Rather than send stakeholders the raw Tableau Public link, I embedded the dashboard into a Webflow draft blog post and shared that URL for review. This meant stakeholders saw exactly what the published version would look like – correct sizing, surrounding content, full context – which reduced revision cycles and prevented the gap that often appears between approval and launch.

What the Data Showed

The final visualization surfaced several findings of interest to Waymark’s audience:

  • Across 36 states and 41 million Medicaid beneficiaries, nearly $10 billion is spent annually on avoidable acute care.

  • Per-member cost ranges from $15 PMPM (Montana, Oregon, Hawaii) to $30 PMPM (Mississippi) – a 2x spread that doesn't follow population size or geography in any simple way.

  • California accounts for $1.78 billion in total avoidable spending but achieves one of the lowest per-member costs in the dataset ($16 PMPM), while Mississippi spends $30 PMPM despite a far smaller program.

  • Published research supports the pattern the data suggests: a systematic review of 51 studies found that 72.5% showed a significant inverse relationship between primary care accessibility and avoidable hospitalization rates.

The interactive format makes the wide spread of data, the stark variances in numbers, and the expanse of impacted geography visible in a way that a static chart cannot.

What I Learned

A few things from this project stand out and carry over to every similar effort going forward.

  • Originating the idea matters as much as executing it. The dataset existed before I got involved. The decision to make it interactive, to choose a tool capable of this type of geographic drill-down, and to frame it for an audience that responds to explorable evidence were editorial and strategic judgments that shaped what the project became.

  • Tool approval is part of the work. In a healthcare context, getting a new tool evaluated and cleared is a project prerequisite not present in every industry. Doing that groundwork made the project possible and paved the way for future work of the same kind.

  • The storytelling decisions are harder than the technical ones. Choosing which three metrics to highlight and discuss, how to label tooltip fields, and what the default map view should show require judgment calls that no tool can make automatically. Those decisions determined whether the visualization told a clear story.

  • The review environment matters. Showing stakeholders the work in its actual production context produced more useful feedback than a standalone link would have.

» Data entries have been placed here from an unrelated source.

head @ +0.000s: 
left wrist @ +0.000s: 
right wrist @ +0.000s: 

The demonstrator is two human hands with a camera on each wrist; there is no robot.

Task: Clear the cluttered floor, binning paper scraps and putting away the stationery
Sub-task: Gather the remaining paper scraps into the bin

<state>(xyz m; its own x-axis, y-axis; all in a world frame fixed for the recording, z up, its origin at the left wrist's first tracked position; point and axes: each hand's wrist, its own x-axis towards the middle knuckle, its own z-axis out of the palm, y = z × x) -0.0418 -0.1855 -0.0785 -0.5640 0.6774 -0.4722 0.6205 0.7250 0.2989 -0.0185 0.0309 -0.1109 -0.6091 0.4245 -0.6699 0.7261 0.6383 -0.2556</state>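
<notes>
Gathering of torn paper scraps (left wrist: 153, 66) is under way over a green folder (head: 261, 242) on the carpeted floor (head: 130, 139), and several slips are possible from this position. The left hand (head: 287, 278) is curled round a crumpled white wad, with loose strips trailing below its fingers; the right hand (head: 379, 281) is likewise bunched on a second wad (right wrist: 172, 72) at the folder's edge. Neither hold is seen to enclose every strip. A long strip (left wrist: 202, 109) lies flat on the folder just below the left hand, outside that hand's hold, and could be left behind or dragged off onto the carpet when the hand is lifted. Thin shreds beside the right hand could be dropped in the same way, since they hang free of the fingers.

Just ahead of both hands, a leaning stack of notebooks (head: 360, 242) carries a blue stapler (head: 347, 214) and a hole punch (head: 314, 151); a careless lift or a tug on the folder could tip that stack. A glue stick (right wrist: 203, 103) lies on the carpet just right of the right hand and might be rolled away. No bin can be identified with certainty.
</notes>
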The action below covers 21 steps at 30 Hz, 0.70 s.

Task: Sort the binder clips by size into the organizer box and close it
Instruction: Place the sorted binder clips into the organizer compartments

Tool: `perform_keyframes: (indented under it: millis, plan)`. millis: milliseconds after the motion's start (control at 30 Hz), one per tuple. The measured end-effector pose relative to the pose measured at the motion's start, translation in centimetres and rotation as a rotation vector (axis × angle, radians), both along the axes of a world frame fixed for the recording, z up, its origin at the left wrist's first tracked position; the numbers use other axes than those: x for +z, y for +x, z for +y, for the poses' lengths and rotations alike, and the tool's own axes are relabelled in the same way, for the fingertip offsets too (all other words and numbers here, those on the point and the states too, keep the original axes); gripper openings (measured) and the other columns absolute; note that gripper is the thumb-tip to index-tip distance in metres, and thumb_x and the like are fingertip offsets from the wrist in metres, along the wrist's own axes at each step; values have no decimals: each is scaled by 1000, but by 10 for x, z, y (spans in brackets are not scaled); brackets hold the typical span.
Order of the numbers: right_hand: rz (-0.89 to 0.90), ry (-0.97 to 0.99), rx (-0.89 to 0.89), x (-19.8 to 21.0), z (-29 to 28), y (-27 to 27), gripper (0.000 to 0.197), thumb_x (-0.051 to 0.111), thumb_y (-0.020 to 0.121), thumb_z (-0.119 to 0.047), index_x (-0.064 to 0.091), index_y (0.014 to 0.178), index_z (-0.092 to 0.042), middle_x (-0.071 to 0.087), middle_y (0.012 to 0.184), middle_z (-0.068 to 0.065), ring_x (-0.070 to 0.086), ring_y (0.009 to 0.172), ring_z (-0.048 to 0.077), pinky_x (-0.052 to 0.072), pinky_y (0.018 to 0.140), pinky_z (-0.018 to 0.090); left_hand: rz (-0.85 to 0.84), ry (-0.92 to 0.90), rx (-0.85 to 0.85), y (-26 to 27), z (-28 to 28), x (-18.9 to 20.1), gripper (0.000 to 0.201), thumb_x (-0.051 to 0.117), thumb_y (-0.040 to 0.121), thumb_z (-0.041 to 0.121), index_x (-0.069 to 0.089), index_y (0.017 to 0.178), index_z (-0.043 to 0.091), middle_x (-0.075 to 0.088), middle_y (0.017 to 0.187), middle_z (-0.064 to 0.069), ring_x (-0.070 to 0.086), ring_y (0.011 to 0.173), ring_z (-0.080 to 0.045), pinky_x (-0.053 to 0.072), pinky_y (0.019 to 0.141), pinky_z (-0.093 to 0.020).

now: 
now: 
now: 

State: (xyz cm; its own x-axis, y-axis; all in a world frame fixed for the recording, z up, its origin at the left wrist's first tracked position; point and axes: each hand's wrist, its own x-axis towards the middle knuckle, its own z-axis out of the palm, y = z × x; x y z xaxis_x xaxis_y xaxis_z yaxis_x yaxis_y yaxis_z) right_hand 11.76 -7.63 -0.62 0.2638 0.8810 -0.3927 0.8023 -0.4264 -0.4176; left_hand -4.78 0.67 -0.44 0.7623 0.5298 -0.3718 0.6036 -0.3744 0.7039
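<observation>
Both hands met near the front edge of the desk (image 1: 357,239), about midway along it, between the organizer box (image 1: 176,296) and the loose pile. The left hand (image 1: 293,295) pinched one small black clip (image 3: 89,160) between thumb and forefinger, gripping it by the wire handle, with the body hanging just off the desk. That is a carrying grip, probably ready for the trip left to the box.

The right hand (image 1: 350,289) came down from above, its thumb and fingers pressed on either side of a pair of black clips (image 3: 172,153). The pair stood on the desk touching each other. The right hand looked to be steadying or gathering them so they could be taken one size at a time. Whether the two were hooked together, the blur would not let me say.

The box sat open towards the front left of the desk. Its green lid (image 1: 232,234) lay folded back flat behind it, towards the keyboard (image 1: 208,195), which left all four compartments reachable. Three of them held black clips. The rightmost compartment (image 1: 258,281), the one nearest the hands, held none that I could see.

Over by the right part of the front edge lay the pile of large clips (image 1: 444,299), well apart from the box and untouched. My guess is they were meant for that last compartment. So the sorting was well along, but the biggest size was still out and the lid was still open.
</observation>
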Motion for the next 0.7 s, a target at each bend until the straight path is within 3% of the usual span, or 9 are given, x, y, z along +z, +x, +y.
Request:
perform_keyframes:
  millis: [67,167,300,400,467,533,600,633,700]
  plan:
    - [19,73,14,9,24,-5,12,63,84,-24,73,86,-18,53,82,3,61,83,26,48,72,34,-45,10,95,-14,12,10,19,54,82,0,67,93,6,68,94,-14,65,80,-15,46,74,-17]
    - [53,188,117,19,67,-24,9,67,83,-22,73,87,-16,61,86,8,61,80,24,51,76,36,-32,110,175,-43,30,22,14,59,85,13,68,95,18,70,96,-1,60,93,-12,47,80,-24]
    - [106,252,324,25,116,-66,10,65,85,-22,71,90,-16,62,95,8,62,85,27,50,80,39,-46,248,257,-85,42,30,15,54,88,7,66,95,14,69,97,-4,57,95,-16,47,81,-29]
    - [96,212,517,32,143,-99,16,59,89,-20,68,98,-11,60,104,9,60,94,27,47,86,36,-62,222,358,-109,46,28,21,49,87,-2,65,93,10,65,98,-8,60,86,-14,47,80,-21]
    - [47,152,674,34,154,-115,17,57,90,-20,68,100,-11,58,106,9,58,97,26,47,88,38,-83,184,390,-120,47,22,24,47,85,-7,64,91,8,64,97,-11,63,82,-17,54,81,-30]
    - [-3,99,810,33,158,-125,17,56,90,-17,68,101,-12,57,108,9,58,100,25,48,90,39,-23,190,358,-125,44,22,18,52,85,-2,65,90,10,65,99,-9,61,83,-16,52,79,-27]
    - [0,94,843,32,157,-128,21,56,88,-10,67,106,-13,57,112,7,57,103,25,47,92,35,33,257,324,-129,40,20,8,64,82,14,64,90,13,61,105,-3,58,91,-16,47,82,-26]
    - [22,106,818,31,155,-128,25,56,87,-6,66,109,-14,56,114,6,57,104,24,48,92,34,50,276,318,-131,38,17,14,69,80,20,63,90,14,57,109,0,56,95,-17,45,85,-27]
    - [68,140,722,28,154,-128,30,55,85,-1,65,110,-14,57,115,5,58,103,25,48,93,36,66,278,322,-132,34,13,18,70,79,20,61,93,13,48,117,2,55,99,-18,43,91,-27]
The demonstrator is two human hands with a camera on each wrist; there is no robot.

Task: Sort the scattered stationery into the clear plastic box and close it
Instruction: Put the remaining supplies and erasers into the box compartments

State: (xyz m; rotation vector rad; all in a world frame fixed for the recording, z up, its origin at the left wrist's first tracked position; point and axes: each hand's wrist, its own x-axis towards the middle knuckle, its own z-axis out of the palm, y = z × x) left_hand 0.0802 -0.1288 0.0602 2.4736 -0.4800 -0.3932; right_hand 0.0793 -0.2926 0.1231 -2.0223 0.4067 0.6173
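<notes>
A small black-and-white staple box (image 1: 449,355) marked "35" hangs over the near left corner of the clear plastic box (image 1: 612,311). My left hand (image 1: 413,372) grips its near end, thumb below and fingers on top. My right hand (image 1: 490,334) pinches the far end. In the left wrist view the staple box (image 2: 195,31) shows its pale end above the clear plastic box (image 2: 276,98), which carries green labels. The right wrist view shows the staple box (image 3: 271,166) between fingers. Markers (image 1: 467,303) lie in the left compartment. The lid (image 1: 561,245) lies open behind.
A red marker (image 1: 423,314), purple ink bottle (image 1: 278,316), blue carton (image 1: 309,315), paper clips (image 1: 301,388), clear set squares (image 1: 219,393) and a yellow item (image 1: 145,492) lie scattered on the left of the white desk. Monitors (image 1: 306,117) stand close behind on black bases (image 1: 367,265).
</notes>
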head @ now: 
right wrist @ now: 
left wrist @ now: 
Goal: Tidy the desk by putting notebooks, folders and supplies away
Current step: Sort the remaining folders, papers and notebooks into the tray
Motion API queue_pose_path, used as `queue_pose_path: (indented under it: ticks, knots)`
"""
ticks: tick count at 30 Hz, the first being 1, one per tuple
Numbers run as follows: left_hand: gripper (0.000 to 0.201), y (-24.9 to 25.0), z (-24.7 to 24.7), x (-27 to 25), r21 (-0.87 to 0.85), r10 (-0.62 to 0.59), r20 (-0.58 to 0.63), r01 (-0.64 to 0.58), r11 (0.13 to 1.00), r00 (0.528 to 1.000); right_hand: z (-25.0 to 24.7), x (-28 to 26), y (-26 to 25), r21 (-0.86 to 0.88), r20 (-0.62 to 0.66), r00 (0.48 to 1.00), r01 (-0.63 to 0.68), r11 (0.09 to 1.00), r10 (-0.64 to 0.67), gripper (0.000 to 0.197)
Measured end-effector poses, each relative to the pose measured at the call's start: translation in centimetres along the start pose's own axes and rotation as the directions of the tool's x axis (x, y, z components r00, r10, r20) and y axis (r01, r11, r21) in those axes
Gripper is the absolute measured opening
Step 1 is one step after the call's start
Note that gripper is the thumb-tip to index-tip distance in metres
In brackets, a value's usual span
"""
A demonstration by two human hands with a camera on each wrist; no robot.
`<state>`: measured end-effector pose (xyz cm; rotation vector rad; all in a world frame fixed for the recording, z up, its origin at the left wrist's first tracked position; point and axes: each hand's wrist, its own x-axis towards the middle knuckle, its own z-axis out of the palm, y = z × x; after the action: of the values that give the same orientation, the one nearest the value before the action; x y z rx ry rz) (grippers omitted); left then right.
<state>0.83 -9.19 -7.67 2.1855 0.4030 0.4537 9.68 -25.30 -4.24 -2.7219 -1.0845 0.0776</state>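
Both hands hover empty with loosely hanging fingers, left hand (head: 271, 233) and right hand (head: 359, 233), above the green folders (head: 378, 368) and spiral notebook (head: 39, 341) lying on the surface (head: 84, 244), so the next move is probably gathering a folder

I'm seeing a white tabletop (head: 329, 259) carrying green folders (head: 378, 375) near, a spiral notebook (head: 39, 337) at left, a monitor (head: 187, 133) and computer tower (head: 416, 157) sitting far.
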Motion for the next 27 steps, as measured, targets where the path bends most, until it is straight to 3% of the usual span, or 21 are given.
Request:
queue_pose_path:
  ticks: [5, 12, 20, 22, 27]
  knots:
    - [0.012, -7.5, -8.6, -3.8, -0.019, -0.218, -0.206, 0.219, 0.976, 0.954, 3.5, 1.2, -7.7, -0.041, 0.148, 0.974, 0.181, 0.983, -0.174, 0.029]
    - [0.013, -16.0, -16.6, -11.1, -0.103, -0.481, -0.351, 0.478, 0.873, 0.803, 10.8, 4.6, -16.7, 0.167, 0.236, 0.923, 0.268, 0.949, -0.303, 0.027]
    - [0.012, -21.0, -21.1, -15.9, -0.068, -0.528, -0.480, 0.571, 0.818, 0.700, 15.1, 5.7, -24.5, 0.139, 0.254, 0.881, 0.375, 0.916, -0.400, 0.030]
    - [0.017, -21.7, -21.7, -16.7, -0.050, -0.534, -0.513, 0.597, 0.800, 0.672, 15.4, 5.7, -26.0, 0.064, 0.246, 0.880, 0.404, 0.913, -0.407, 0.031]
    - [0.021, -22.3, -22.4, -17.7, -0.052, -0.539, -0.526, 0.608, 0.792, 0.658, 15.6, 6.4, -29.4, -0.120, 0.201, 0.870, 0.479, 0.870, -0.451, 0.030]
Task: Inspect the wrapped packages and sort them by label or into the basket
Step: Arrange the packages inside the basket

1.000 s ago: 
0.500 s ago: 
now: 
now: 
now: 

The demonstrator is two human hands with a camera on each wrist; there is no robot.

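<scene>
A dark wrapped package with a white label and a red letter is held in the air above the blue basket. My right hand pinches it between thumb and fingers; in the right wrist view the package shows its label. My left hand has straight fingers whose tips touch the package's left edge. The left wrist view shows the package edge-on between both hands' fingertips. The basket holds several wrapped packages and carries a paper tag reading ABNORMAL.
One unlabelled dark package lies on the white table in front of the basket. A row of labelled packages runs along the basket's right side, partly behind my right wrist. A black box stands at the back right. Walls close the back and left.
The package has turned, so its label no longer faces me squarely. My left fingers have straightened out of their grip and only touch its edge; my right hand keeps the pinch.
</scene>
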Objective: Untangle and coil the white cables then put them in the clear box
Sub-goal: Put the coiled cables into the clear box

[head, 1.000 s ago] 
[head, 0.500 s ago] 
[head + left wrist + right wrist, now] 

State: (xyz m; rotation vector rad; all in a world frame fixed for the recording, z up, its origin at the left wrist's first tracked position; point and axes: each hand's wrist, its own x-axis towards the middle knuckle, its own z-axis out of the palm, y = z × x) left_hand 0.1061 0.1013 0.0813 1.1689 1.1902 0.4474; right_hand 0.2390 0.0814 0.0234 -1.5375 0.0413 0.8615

  • AI assistance expands what's possible without replacing what's essential. Claude handled data cleaning and field construction; Tableau handled analysis and visualization rendering. What neither tool could do was identify the story worth telling, determine which findings would resonate with a Medicaid director, or understand the strategic context in which Waymark was operating. The judgment layer of what to build, why, for whom, and what it means was purely and only human.

The Outcome

The visualization was embedded into a published blog post on waymarkcare.com and received strong engagement both internally and externally. It was shared on LinkedIn by industry thought leaders, including a former head of the Centers for Medicare and Medicaid Services — an indication that the work reached and resonated with exactly the audience it was built for.

It became a reference point for how Waymark could communicate the scale of the problem it exists to solve, in a format that invited exploration rather than simply asserting a conclusion, and generated interest in producing more data-informed content of this kind.

Tools used: Claude (Anthropic) for data cleaning and calculated field construction, with manual review and verification at each step; Tableau Public Desktop for data analysis, visualization build, and publishing; Webflow for CMS embedding and stakeholder review.